In new Econsultancy research, conducted in partnership with Google, it’s clear that mindset is a key difference for leading marketers. They not only recognize the shift in power from brand to individual, their values are evolving in response.
This is the third of four articles (find parts one, two and four) that present the top findings from The Driving Business Growth Series, based on a recent survey of 514 executives at companies averaging more than $1 billion in 2016 revenues.
Respondents have been divided into two groups based on performance. Leaders significantly exceeded their top 2016 business goal and comprise roughly one-fourth of the sample. The remaining 75% are designated the mainstream for comparison.
Throughout the research, the differences between these groups are significant and educational; leaders are consistently further along in building organizations that are data-driven, focused on larger business goals and committed to customer experience as a path to growth.
When the customer is in control…
Massive changes in customer behavior require an equal response from brands.
In most sectors, consumers now enjoy a superabundance of choices, low switching costs and commoditization supported by an efficient global supply chain. The internet and connected devices have literally put control in the hands of the individual.
The process by which we discover, research and purchase products has been completely made over, and continues to evolve quickly. It’s happened fast. In 2012, the “customer journey” didn’t even appear among marketers’ top priorities.
Today, 89% of leading marketers say that it is critical to their growth that they anticipate customer needs and provide assistive experiences along the consumer journey.
While the most successful marketing organizations are 39% more likely to strongly believe this, mainstream respondents are generally in agreement. The important differences are in the actions the two groups are taking or failing to take.
The first step is to dissect the implications of this priority. What does it take to understand the customer journey well enough to provide useful assistance along the way? What does it take to be able to provide that assistance in real time and at scale?
All marketing organizations have to confront these essential questions, but their unique answers will dictate success or failure.
Their master’s’ voice – understanding the needs of the customer
Understanding the customer means using data of all kinds. The variety of signals available to marketers is exploding. It includes an enormous range of explicit and implicit signals from a growing number of sources.
Of the customer information collected by brands themselves, first party data is the most important category; 92% of leading marketers believe that it’s critical to their growth to continuously build an understanding of what people want using first party data.
In other words, companies have the ongoing job of building their knowledge of every customer and prospect, updating it with every interaction.
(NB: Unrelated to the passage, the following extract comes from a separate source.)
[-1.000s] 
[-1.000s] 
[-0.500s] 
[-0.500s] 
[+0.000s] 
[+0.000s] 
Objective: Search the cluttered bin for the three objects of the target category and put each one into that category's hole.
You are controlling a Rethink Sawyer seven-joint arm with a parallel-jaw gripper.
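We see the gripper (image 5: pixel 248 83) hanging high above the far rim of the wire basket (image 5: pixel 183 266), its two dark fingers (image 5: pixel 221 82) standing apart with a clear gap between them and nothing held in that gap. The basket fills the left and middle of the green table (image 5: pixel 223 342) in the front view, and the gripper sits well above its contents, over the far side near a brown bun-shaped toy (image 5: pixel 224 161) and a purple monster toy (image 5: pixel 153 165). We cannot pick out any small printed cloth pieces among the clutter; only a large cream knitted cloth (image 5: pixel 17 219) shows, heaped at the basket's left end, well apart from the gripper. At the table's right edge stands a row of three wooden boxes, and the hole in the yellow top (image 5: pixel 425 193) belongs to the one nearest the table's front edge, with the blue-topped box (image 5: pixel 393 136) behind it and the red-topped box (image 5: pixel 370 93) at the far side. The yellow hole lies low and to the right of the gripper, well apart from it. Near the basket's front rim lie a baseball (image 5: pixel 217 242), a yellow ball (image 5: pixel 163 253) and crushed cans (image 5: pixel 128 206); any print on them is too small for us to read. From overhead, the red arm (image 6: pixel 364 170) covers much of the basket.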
Leading companies are putting resources into developing the asset – they are 72% more likely than the mainstream to strongly agree that they are investing in improving the quality and/or volume of the first-party data they capture.
Service at scale – the technology for delivering unique experiences
Technology is the only route to individual service at scale. More sophisticated companies have also expanded into site customizations and personalization within apps, but most marketers feel that they are only scratching the surface.
Due to the number of variables involved, it has taken the industry longer than anticipated to connect automation to positive financial outcomes. Even among leading marketers, the scale has only just tipped; 51% say that their organization is confident in its ability to use automation to drive revenue.
Soon, however, the growing capability of technology will open the door to reaching customers with relevant messages in real-time.
Leaders recognize the coming role of smart technologies; over 80% agree that a capability in machine learning will be critical to provide personalized experiences along the consumer journey.
The core capability of machine learning, and other technologies that enable personalization, is prediction. We often think of predictive analytics in the context of pipeline and inventory activities that can take days, weeks, or even months to show impact, but there is also value in more immediate timescales.
As consumers, our expectations for digital service are exacting; we want the right thing instantly. The ability to stay ahead of a user, even by fractions of a second, is critical to delivering the right content within the constraints of time and space presented by a mobile world.